◆ EXERCISE DIRECTIONS: Copy exactly the lines of the records below, and only those lines, beginning with the line that contains "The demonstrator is" and ending with the line that contains "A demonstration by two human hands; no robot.".

(Records contained in a dataset)
■ ■ ■
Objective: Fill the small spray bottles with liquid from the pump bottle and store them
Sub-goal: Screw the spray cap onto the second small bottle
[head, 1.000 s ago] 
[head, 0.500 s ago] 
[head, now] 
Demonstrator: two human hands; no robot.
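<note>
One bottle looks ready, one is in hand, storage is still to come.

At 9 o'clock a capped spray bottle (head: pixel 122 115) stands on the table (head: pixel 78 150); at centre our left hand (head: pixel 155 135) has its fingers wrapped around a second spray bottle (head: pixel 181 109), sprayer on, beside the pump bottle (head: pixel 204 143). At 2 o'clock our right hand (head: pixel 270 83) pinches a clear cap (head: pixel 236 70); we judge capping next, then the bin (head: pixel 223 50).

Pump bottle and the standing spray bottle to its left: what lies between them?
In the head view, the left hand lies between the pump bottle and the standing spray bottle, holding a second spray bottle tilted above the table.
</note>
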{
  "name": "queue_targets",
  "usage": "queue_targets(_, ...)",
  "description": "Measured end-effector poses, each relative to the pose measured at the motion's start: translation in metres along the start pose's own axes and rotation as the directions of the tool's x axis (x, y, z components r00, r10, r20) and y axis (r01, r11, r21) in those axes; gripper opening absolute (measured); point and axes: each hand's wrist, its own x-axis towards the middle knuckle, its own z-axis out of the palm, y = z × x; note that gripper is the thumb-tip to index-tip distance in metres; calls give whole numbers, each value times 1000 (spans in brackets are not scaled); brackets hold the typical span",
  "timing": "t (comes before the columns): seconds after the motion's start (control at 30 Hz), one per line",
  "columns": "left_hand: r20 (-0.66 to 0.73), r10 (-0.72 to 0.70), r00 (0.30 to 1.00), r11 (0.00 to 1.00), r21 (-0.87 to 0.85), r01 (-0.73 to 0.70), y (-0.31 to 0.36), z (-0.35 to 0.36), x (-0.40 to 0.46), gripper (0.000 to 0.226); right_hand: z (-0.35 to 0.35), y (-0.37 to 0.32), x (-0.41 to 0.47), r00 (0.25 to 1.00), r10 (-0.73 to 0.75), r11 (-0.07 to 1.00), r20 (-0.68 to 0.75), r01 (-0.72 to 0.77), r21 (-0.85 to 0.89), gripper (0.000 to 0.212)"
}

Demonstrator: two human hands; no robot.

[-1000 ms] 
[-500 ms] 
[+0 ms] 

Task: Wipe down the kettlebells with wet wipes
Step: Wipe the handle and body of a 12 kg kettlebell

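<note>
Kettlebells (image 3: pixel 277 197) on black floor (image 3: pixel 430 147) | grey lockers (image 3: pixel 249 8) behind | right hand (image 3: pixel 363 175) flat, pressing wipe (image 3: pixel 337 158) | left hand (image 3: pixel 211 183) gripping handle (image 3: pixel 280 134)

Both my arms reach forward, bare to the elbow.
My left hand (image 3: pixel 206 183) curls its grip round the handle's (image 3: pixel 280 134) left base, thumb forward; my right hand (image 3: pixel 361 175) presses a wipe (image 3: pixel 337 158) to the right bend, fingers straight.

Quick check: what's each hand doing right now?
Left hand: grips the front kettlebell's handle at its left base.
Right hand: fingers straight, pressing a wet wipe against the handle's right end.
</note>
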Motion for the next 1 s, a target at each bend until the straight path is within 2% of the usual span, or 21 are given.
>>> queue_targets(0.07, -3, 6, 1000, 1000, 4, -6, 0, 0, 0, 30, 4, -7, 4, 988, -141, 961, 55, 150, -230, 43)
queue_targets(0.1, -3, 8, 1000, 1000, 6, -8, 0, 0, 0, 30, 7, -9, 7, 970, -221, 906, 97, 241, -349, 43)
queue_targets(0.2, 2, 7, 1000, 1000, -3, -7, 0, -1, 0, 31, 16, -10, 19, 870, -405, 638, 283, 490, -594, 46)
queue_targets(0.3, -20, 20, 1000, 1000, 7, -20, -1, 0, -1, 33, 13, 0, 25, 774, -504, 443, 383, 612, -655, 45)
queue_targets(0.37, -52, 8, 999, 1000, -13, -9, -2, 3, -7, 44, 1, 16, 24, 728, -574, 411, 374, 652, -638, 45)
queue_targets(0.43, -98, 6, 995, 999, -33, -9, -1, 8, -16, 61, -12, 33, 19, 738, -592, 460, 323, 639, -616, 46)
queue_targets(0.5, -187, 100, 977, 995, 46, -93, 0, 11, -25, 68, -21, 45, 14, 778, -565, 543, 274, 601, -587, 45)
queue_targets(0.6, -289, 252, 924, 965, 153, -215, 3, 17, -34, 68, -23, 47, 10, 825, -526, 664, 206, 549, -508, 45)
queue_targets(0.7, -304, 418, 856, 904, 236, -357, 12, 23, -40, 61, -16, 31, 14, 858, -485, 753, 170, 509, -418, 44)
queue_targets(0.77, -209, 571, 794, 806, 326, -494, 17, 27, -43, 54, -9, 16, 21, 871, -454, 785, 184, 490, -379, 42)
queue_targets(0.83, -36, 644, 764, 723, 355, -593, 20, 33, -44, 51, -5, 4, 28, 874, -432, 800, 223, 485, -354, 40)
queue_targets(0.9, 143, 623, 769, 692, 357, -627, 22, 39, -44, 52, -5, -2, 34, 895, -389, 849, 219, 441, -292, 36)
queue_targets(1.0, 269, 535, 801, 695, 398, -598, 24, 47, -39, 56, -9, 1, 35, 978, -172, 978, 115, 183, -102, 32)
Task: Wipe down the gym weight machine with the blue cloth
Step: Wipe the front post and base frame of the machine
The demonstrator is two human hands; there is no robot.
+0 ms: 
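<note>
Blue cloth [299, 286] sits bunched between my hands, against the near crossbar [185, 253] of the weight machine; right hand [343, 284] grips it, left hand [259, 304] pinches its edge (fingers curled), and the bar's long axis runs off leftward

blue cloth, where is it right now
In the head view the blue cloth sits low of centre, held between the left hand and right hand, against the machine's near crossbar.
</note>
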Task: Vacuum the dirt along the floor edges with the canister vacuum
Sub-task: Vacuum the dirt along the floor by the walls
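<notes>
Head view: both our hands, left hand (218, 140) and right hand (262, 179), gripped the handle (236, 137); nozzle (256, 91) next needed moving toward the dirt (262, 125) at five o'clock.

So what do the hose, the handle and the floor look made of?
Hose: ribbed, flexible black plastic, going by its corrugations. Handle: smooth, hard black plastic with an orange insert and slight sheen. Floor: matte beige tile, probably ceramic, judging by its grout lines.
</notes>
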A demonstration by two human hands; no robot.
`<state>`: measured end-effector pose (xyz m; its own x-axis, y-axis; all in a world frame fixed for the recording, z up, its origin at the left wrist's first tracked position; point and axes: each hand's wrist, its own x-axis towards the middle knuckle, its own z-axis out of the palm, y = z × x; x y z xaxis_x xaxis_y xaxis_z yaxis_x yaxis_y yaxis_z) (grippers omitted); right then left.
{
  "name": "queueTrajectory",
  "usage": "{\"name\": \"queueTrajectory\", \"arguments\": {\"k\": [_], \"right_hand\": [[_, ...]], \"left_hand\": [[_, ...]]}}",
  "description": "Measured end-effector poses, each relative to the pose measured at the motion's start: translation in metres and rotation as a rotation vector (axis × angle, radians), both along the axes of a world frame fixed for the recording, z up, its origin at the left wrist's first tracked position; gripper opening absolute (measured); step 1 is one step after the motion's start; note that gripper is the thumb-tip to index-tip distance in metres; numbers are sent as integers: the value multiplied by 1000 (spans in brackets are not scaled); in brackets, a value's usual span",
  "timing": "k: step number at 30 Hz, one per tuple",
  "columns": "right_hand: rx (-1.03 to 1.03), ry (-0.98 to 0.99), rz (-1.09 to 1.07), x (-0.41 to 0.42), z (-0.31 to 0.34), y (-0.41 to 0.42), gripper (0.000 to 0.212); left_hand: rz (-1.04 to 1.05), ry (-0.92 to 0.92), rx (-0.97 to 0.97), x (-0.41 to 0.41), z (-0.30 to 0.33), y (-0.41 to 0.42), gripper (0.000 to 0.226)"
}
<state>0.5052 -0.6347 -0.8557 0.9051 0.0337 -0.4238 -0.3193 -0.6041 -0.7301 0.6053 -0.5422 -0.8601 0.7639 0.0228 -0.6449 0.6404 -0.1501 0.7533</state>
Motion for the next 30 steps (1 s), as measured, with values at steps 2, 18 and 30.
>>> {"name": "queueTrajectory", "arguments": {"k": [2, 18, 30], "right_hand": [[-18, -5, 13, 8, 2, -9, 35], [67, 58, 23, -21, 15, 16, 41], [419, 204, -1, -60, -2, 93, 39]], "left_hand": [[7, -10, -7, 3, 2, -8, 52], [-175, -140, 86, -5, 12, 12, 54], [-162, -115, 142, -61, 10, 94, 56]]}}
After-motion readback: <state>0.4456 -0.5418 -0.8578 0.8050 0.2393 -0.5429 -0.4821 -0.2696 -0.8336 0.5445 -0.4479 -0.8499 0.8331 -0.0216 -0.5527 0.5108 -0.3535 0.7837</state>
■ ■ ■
◆ RESULT FOR THIS TASK:
The demonstrator is two human hands; there is no robot.
+0 ms: 
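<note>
Blue cloth [299, 286] sits bunched between my hands, against the near crossbar [185, 253] of the weight machine; right hand [343, 284] grips it, left hand [259, 304] pinches its edge (fingers curled), and the bar's long axis runs off leftward

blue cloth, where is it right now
In the head view the blue cloth sits low of centre, held between the left hand and right hand, against the machine's near crossbar.
</note>
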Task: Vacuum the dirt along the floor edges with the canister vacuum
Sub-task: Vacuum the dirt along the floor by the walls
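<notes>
Head view: both our hands, left hand (218, 140) and right hand (262, 179), gripped the handle (236, 137); nozzle (256, 91) next needed moving toward the dirt (262, 125) at five o'clock.

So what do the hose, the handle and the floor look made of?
Hose: ribbed, flexible black plastic, going by its corrugations. Handle: smooth, hard black plastic with an orange insert and slight sheen. Floor: matte beige tile, probably ceramic, judging by its grout lines.
</notes>
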A demonstration by two human hands; no robot.

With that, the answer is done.